WHAT TO DO ▸ The whole listing must be printed again without any alteration.

━━━━━━━━━━

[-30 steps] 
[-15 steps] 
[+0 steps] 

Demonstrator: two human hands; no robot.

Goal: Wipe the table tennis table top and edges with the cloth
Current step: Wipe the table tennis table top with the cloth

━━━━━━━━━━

SOLVED PROBLEM ▸
[-30 steps] 
[-15 steps] 
[+0 steps] 

Demonstrator: two human hands; no robot.

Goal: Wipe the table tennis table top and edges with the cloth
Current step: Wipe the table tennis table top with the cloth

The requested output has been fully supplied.